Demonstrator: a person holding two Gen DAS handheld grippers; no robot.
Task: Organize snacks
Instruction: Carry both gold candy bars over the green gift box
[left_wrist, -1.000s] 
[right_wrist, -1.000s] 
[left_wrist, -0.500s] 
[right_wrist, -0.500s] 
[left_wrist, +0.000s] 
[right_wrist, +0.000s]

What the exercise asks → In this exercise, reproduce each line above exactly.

Answer section →
Demonstrator: a person holding two Gen DAS handheld grippers; no robot.
Task: Organize snacks
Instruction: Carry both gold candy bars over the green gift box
[left_wrist, -1.000s] 
[right_wrist, -1.000s] 
[left_wrist, -0.500s] 
[right_wrist, -0.500s] 
[left_wrist, +0.000s] 
[right_wrist, +0.000s]

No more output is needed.